* _Assignment_: Once the line containing "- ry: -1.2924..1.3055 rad" is found in the entries below, restate it and each following line word for word, stopping after the line containing "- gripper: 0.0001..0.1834".

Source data
----

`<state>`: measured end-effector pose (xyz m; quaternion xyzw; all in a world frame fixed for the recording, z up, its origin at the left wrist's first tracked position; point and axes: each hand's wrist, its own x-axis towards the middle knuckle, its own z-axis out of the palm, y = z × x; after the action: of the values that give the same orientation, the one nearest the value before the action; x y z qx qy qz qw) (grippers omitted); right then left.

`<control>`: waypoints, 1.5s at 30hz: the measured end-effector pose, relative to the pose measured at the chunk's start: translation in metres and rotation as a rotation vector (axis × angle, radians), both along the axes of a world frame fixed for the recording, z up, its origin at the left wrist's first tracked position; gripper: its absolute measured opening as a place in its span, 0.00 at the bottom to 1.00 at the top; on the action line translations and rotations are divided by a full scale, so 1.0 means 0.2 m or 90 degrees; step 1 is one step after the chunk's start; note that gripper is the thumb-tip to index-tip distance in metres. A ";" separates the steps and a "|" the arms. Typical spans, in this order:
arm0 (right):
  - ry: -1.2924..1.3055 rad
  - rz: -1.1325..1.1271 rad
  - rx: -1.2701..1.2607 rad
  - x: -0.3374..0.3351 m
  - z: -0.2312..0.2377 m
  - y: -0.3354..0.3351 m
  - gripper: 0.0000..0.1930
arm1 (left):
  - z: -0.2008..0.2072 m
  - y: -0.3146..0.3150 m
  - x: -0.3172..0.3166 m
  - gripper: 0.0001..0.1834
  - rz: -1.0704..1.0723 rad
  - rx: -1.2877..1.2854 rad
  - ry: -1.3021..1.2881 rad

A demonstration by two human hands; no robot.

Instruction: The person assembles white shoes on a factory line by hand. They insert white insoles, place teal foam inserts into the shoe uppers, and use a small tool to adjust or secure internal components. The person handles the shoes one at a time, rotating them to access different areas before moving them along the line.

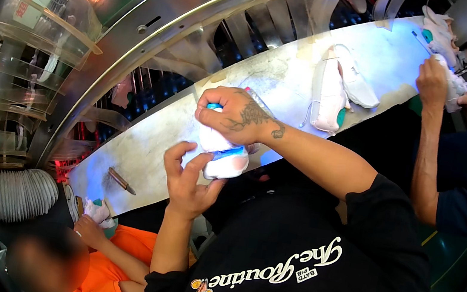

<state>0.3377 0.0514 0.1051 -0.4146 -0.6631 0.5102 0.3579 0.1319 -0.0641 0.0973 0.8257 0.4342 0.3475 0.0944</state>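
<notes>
A white shoe [227,167] with a blue-lit opening is between my two hands, above the bench. My right hand [237,115], with a dark tattoo on its back, is closed over its upper part. A bit of blue [213,107] shows by the right thumb; I cannot make out what it is. My left hand [189,183] grips the near end, its thumb low and one fingertip at the blue edge. Behind my right wrist lies a thin pen-like tool [257,98], partly hidden.
A pair of white shoes [330,94] rests on the pale bench [162,135] to the right. A brown-handled tool [121,180] lies at left. Co-workers handle shoes at both ends, one in an orange shirt [111,276]. A curved metal rail [142,29] with clear strips runs behind.
</notes>
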 end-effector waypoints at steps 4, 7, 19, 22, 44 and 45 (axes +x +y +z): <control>0.050 -0.047 0.147 -0.01 -0.05 0.05 0.17 | -0.08 0.22 0.05 0.32 -0.139 -0.010 -0.151; 0.043 -0.123 0.282 0.08 -0.07 0.03 0.24 | -0.07 0.28 0.04 0.34 -0.118 0.007 -0.122; -0.046 0.006 0.509 0.22 -0.07 -0.24 0.34 | 0.03 0.37 0.05 0.36 -0.192 0.051 -0.051; -0.056 0.027 0.482 0.24 -0.04 -0.24 0.31 | 0.05 0.36 0.08 0.37 -0.202 0.068 -0.037; -0.067 -0.032 0.285 0.29 0.05 -0.49 0.55 | -0.10 0.04 0.13 0.33 -0.158 -0.111 -0.315; -0.125 -0.015 0.330 0.31 0.05 -0.46 0.58 | -0.10 0.03 0.13 0.32 -0.170 -0.133 -0.320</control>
<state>0.3989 -0.0407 0.1158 -0.3643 -0.7980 0.2769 0.3922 0.1570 -0.0588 0.0779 0.7493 0.3183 0.4791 0.3283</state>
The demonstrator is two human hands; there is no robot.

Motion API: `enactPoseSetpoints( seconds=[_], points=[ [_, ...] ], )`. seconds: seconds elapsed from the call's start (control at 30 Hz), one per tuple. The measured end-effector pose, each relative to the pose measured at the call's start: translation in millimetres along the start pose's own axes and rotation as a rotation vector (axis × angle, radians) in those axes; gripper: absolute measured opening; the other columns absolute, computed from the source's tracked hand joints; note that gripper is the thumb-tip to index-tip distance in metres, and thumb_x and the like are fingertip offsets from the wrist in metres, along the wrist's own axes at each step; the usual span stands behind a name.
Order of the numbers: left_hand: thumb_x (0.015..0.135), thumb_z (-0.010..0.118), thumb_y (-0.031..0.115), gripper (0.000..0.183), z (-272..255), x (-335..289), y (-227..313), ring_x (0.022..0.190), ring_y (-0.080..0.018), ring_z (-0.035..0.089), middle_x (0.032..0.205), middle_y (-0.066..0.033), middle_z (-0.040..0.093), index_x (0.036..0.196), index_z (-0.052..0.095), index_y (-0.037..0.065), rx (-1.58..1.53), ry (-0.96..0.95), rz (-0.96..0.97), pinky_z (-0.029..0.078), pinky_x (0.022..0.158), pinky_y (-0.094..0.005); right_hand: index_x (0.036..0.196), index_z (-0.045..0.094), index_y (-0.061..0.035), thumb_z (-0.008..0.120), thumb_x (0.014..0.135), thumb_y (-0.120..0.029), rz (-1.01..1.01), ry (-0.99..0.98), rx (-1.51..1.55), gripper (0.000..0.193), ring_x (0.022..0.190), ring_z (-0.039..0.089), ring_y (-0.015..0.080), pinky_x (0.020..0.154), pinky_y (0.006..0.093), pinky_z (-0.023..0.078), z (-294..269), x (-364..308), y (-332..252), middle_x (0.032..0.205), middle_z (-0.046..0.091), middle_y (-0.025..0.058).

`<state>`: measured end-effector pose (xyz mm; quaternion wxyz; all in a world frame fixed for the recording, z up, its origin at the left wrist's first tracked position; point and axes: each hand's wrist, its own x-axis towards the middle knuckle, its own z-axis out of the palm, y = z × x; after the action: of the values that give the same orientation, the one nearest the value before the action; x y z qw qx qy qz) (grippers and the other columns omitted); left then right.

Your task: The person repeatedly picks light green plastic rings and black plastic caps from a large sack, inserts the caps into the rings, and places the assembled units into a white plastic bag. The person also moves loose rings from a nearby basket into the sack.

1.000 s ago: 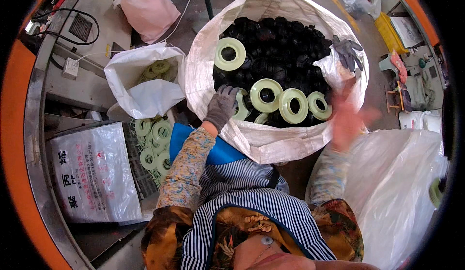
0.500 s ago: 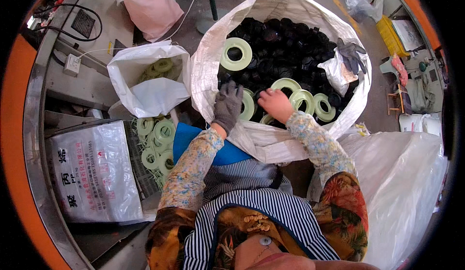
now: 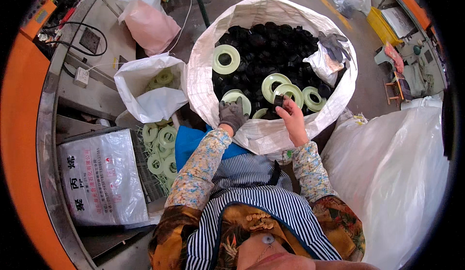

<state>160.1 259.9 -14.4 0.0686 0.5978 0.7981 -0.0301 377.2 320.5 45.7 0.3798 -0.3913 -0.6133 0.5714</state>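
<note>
A large white woven sack stands before me, filled with black round plastic parts. My left hand, in a dark grey glove, has its fingers closed at the lower rim of a pale green plastic ring inside the sack's near edge. My bare right hand pinches a small black plastic part between thumb and fingers, above the other rings. Close to it lie a tilted flanged ring and another pale green ring. One more ring rests on the black parts at the far left.
A loose grey glove and a small white bag lie inside the sack's right side. At left stands a smaller white sack holding green rings, with more rings below it. Clear plastic sheeting bulges at right.
My right hand has moved back towards me and raised a small black part into view. My left hand has shifted onto the green ring's lower rim. The whole view has shifted slightly.
</note>
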Motion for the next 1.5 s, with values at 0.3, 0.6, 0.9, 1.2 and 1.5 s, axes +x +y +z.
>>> enactPoseSetpoints(
  seconds=[0.3, 0.6, 0.9, 1.2, 1.5],
  points=[
    [0.094, 0.051, 0.027, 0.076, -6.5, 18.1, 37.9, 0.118, -0.0397, 0.057, 0.126, -0.0152, 0.061, 0.157, 0.008, 0.022, 0.081, -0.145, -0.266, 0.014, 0.108, -0.0709, 0.093, 0.053, -0.0035, 0.066, 0.087, -0.002, -0.022, -0.030, 0.082, 0.014, 0.099, 0.056, 0.0107, 0.082, 0.0262, 0.049, 16.1, -31.5, -10.0, 0.137, 0.050, 0.0072],
    [0.098, 0.050, 0.023, 0.050, -46.9, -12.1, -16.4, 0.112, -0.0334, 0.060, 0.127, -0.0236, 0.057, 0.140, 0.040, -0.002, -1.304, 0.363, 0.132, 0.050, 0.094, -0.0392, 0.142, 0.035, -0.0035, 0.079, 0.075, -0.005, -0.086, 0.018, -0.072, 0.080, 0.112, 0.057, 0.0233, 0.080, 0.0318, 0.057, -3.1, -44.9, -50.8, 0.131, 0.050, 0.0145],
    [0.074, 0.063, -0.015, 0.076, -111.9, -93.8, -19.4, 0.120, -0.0396, 0.055, 0.136, -0.0227, 0.049, 0.139, 0.048, 0.020, -0.842, 0.619, 0.609, 0.049, 0.098, -0.0405, 0.137, 0.048, -0.0111, 0.081, 0.072, -0.021, -0.612, -0.131, -0.580, 0.074, 0.108, 0.057, 0.0334, 0.088, 0.0403, 0.050, 45.5, -32.0, -88.2, 0.125, 0.052, 0.0154],
    [0.093, 0.056, -0.002, 0.045, -118.5, -95.8, -7.2, 0.124, -0.0321, 0.053, 0.140, -0.0213, 0.045, 0.136, 0.047, 0.005, -0.736, 0.428, 0.492, 0.048, 0.100, -0.0388, 0.136, 0.050, -0.0120, 0.082, 0.068, -0.018, -0.652, -0.142, -0.743, 0.076, 0.108, 0.057, 0.0350, 0.089, 0.0415, 0.050, 30.3, -40.2, -93.8, 0.126, 0.052, 0.0160],
    [0.086, 0.052, -0.010, 0.060, -131.7, -104.3, -0.9, 0.125, -0.0467, 0.047, 0.141, -0.0277, 0.040, 0.142, 0.042, 0.008, -0.663, 0.596, 0.600, 0.045, 0.102, -0.0470, 0.134, 0.050, -0.0068, 0.080, 0.073, -0.027, -0.650, -0.178, -0.639, 0.071, 0.102, 0.060, 0.0345, 0.084, 0.0410, 0.052, 29.0, -31.6, -89.0, 0.122, 0.055, 0.0177]
  ],
)
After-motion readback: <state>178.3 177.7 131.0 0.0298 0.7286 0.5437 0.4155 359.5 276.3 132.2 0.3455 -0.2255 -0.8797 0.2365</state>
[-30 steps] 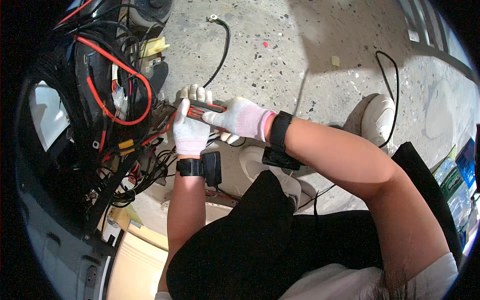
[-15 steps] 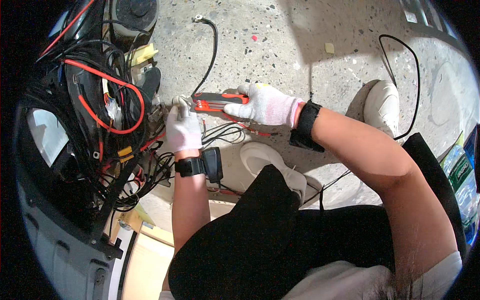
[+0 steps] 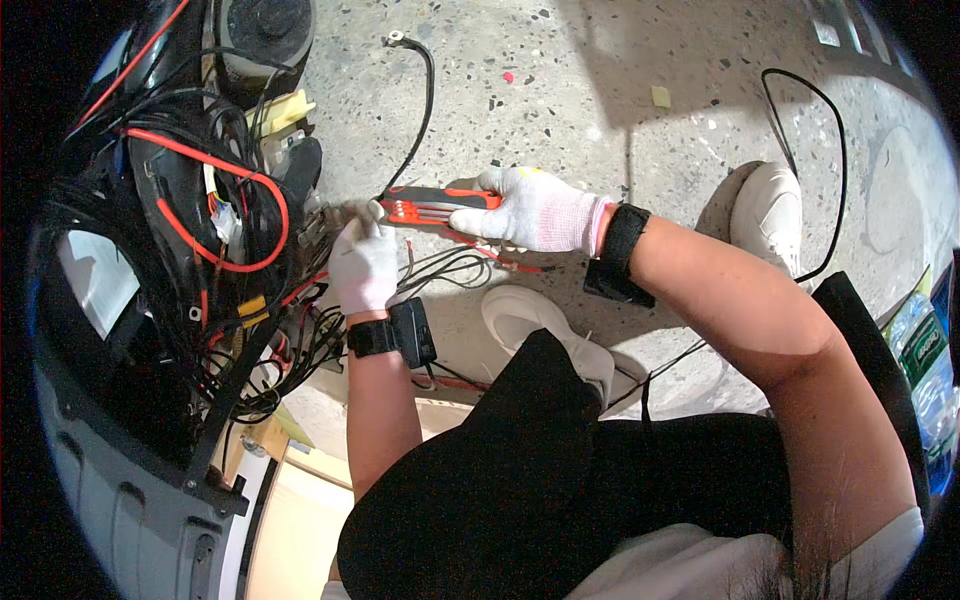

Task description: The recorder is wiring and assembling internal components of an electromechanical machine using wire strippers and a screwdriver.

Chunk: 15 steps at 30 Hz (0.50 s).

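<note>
A folding hex key set (image 3: 425, 207), red and black with metal keys folded along its side, lies level above the floor. My right hand (image 3: 525, 208), in a white glove with a pink cuff, is closed round its right end, thumb along the near side. My left hand (image 3: 362, 265), gloved too, is at the set's left end, a fingertip against or very near it. Its other fingers are smeared by motion, so I cannot tell what they grip. Just below the set, thin black and red wires (image 3: 440, 265) lie on the floor.
Tangled black cables and a thick red cable (image 3: 285, 205) fill the left side, by a grey panel (image 3: 130, 500). A black cable with a ring end (image 3: 396, 40) lies beyond the set. My white shoes (image 3: 768, 215) stand on the speckled floor. Plastic bottles (image 3: 920, 345) are at far right.
The left hand has shifted slightly left, its fingers now blurred at the end of the hex key set. My right hand keeps its hold, with the set moved very little.
</note>
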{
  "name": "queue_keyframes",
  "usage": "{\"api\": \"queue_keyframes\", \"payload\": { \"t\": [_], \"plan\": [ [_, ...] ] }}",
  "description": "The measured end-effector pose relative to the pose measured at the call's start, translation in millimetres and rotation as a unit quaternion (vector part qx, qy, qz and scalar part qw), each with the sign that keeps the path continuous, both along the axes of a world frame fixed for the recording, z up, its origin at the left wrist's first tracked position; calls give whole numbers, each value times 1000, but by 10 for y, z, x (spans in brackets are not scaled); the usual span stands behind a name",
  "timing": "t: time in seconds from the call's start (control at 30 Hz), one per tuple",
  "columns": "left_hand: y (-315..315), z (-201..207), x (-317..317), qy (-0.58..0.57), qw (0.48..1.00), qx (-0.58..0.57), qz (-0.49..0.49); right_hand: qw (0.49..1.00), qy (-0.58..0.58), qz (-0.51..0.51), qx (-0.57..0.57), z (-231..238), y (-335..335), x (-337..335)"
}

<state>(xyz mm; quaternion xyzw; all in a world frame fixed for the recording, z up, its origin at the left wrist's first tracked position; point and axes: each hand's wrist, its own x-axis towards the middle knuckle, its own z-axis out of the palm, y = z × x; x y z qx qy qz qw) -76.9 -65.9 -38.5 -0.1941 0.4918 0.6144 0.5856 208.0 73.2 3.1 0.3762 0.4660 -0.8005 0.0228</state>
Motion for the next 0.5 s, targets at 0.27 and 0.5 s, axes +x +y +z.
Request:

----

* _Response to this task_:
  - ry: -1.2924..1.3055 rad
  - rz: -1.1325..1.1271 rad
  - rx: -1.2701..1.2607 rad
  - x: -0.3374..0.3351 m
  - z: -0.2312..0.2377 m
  - y: -0.3354..0.3351 m
  - gripper: 0.0000..0.1930
arm1 (left):
  - z: -0.2008..0.2072 m
  - y: -0.3146..0.3150 m
  - x: -0.3172..0.3166 m
  - gripper: 0.0001..0.1834

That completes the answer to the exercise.